Islamized Armenians voice their 100 years in ‘purgatory’

ISTANBUL – Hürriyet Daily News

Gathering at a conference titled ‘Islamized Armenians’ held at Boğaziçi University, members of the community gave details about their lives. Daily News photo

Muslim Armenians say they are left in between “in a purgatory,” saying they are accepted by neither Turkey nor the Armenian Patriarch and community. 

Gathering at a conference titled “Islamized Armenians” held at Istanbul’s Boğaziçi University, members of the community gave details about their lives, mostly spent hiding their identities in the eastern and southeastern provinces of Turkey.

“They ask what we have gone through and I answer, ‘What haven’t we gone through?’ All through our lives we have been in purgatory,” said one of the participants, identified as Sadık from Adıyaman. 

The feeling of not being accepted by different cultures in society has defined their lives, Sadık added. “I was staying at a boarding school, and the other kids called me ‘infidel.’ I didn’t know what this meant, I just thought they didn’t like me,” he said. 

Berfin, a 23-year-old who is studying the question of Muslim Armenians for her Master’s degree at Oxford University, said her identity was also problematic abroad. 

“When I applied to a student dormitory in France, they asked me for a baptism document, and they did not accept me when I couldn’t provide one. Yes, Christian Armenians have had huge problems, too, but they went on to live their identities in one way or another. We have had to live on through 100 years of silent desperation,” Berfin said. 

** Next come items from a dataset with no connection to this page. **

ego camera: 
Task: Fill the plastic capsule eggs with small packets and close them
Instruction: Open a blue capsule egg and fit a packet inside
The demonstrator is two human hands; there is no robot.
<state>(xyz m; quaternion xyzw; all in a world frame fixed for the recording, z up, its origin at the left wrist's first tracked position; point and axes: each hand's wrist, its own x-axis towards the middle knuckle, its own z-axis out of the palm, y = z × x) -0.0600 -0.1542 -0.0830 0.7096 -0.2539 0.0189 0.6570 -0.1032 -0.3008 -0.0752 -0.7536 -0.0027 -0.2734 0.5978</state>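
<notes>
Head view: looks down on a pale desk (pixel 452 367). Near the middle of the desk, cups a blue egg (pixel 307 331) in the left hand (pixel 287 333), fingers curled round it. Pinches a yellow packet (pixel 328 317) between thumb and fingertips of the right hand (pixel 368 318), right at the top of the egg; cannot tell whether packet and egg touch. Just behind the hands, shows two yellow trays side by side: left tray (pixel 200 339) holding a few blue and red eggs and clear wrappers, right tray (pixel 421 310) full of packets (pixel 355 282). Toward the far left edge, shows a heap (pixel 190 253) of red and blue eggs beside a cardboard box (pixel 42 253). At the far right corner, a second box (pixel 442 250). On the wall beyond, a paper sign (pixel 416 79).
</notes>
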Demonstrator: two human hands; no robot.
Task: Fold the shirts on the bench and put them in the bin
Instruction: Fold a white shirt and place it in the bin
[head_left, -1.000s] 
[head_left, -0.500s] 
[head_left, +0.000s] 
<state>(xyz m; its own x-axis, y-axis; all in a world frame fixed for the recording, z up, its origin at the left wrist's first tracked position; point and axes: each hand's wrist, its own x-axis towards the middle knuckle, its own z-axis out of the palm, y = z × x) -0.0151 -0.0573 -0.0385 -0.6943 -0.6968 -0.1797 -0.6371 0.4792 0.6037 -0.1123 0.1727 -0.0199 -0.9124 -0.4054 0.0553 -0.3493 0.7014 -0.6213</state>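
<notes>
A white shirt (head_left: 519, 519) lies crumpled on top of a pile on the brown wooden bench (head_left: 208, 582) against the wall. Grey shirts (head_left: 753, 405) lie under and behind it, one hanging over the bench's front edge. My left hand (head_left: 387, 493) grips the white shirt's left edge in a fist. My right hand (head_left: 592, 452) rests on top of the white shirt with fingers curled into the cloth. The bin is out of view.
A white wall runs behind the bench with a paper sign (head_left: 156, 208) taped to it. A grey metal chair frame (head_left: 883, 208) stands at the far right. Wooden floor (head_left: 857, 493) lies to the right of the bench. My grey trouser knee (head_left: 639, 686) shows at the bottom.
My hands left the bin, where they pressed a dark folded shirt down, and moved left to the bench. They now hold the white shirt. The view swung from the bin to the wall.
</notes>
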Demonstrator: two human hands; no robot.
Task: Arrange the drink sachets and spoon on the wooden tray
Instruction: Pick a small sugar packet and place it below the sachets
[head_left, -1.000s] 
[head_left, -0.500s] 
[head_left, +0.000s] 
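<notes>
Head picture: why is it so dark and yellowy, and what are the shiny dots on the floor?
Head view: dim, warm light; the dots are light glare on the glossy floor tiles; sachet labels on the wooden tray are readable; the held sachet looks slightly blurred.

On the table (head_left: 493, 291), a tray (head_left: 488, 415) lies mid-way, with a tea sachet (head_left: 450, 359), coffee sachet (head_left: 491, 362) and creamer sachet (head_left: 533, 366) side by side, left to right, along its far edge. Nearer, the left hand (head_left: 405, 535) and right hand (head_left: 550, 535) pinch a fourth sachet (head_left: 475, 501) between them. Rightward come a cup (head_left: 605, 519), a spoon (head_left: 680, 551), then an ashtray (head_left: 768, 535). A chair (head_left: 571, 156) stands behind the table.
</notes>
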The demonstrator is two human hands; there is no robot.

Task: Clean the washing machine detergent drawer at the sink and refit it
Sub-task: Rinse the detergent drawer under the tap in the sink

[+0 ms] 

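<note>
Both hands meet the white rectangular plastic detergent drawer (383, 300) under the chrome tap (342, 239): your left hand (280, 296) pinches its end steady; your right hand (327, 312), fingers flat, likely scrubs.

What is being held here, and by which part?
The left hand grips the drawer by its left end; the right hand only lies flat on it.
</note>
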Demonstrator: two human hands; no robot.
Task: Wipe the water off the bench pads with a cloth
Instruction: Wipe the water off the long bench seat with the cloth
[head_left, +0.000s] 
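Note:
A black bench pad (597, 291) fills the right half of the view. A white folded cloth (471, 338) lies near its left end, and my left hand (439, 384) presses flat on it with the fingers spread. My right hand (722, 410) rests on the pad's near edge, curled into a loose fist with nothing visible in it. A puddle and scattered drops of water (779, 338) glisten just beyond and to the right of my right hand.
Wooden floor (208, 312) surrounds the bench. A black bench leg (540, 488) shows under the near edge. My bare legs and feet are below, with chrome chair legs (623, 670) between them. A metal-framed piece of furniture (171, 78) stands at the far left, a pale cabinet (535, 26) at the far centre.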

Another participant, only identified as H.T., said Muslim Armenians were trying to practice Christian practices in their homes but were trying to behave as Muslims outside. 

“We said, ‘Living is resisting,’ and so we stayed on our feet. Whatever we did, we were called infidels. Now the Christian Armenians don’t accept us either, so we are left in between,” H.T. said, adding that they were still trying to hide their identities today. 

Responding to a question on renowned Turkish-Armenian journalist Hrant Dink, who was killed in Istanbul in 2007, H.T. said, “Yes, we fear.”

One of Dink’s lawyers, Cem Halavurt, also attended the conference. He said that he personally did not fear revealing his identity, but also thought the Armenian Patriarch and other Istanbul Armenians were right to act with prudence. 

“There is still a taboo of missionaries in this country. Even the slightest step by the Patriarch could be seen as a missionary act,” Halavurt said.